Submission by the ICJ to the UN Committee on the Elimination of Racial Discrimination on South Africa’s compliance with its obligations

The International Commission of Jurists (ICJ) made a submission to the UN Committee on the Elimination of Racial Discrimination in view of the Committee’s examination of the Combined Ninth to Eleventh Periodic Reports of South Africa under Article 9 of the International Convention on the Elimination of All Forms of Racial Discrimination (ICERD). The submission focussed primarily on the treatment of non-citizens with reference to the 2019 National Action Plan and on South Africa’s violations of the right to access health care and treatment, the right to work, as well as on concerns around residence and humanitarian protection for Zimbabweans.

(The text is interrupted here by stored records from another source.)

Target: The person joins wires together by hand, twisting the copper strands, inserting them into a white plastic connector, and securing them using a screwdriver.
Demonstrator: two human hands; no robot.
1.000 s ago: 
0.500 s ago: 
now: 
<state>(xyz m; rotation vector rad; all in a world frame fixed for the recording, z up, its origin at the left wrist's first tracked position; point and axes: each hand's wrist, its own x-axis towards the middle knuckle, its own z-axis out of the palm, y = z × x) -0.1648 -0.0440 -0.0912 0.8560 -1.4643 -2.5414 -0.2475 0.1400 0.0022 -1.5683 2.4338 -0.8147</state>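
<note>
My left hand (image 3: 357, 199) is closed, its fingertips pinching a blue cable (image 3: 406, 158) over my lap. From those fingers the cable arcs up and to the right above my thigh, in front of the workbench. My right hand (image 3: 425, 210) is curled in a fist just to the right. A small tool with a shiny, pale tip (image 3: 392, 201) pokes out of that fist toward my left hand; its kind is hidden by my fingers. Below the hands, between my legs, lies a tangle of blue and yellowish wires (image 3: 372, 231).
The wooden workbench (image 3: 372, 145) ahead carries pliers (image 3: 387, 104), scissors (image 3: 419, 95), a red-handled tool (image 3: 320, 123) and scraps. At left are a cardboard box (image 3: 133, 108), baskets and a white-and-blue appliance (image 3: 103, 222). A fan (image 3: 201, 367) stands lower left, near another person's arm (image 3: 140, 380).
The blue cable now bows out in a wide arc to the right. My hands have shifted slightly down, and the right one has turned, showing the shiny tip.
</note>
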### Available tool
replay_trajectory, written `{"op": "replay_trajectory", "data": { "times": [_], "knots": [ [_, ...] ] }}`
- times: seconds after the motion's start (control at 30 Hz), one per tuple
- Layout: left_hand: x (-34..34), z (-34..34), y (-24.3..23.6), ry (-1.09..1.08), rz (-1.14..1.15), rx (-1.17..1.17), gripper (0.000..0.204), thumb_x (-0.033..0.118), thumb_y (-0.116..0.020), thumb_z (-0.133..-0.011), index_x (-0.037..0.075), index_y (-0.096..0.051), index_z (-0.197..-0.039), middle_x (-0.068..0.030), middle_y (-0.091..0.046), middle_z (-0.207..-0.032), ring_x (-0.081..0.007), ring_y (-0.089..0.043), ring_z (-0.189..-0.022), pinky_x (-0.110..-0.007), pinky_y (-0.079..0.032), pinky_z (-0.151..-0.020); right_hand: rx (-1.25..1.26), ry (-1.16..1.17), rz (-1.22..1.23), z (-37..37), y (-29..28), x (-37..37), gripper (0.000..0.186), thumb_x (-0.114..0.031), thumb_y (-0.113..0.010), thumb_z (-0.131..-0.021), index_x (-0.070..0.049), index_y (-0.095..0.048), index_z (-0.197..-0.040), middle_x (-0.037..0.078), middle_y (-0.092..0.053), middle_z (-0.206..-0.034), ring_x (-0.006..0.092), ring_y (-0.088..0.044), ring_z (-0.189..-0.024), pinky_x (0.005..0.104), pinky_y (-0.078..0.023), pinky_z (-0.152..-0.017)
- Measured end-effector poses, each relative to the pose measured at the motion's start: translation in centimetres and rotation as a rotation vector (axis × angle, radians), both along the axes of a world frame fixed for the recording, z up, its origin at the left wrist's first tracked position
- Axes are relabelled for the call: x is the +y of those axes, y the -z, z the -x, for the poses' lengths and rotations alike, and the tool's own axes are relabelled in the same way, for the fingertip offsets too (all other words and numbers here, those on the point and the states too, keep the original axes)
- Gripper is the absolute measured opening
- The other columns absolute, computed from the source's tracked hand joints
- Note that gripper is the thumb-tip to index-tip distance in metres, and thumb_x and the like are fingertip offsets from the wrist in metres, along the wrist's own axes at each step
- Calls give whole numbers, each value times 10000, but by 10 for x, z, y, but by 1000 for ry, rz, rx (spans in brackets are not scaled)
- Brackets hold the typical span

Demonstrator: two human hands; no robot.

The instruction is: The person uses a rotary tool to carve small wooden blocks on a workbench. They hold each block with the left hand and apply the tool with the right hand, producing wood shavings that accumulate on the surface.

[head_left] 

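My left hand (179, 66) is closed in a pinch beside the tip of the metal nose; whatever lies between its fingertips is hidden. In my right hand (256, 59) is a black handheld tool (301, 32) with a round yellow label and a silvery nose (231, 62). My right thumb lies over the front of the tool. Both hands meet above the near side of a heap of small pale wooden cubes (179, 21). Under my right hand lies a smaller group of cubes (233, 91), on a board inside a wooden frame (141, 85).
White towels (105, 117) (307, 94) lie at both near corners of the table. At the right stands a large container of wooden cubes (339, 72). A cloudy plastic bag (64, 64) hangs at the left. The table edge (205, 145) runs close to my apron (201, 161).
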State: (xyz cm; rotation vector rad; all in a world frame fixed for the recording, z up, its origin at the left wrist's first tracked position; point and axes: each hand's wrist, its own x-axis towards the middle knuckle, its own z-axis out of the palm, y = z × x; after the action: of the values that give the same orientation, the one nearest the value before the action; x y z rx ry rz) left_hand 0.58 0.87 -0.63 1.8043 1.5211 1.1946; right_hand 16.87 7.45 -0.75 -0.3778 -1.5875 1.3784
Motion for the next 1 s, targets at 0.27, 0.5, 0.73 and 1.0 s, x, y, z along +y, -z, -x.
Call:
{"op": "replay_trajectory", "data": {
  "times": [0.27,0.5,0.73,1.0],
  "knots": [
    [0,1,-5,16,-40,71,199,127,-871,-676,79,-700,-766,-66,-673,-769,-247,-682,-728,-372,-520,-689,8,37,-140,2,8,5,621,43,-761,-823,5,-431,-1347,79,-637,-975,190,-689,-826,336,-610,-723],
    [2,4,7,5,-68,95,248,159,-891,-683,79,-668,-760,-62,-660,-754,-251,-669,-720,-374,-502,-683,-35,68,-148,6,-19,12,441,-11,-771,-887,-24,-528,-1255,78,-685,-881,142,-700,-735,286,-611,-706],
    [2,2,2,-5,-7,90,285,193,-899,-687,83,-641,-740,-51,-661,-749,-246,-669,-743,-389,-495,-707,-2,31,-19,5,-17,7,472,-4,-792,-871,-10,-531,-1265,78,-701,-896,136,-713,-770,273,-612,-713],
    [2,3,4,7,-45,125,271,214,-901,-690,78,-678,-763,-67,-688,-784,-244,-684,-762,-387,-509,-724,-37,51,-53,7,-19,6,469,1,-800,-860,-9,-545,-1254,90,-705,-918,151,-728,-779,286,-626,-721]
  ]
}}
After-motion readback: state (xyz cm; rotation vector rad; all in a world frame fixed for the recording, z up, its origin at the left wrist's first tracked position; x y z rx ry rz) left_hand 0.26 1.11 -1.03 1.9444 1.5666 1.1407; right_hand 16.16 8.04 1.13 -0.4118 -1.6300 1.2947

The following are among some of the recommendations featured in the submission, which ICJ addressed to the South African government, to tackle a number of violations of the ICERD:

  1. Enact legislation that permits trained attorneys who are non-citizen/non-permanent residents to be admitted into the South African legal profession. Remove unequal practices and policies that discriminate against non-citizens and deny or undermine their ability to work in their chosen profession. Promote and advance the rights to work, to free choice of employment, to just and favorable conditions of work, to protection against unemployment, to equal pay for equal work, to just and favorable remuneration;
  2. Acknowledge that, based on the demographics of South Africa’s migration trends, discrimination based on national origin and citizenship status carries a quality of xenophobia and racial discrimination and should be recognized as unconstitutional and a violation of South Africa’s obligations under the Convention;
  3. Halt the termination of the ZEP programme and institute a pathway toward permanent residency for the 178,000 Zimbabweans who have lived and worked in South Africa for over a decade under the ZEP programme; and
  4. Extend the ruling that found denying access to public healthcare for non-citizen mothers, lactating mothers and children under the age of six is unconstitutional so as to ensure that denial of access to public healthcare to any individual in South Africa is unconstitutional;
  5. Formalize the informal economy by ensuring that informal economy workers are catered for under labour, occupational health and safety, social protection and non-discrimination laws;
  6. Ensure that by-laws and regulations comply with the right to work and the right to non-discrimination in the South African Constitution and under the Convention.

The following organizations have endorsed this submission:

  • Lawyers for Human Rights
  • Section 27
  • Centre for Applied Legal Studies
  • Health Justice Initiative
  • Kopanang Africa Against Xenophobia
  • Solidarity Centre
  • The Consortium for Refugees and Migrants in Southern Africa.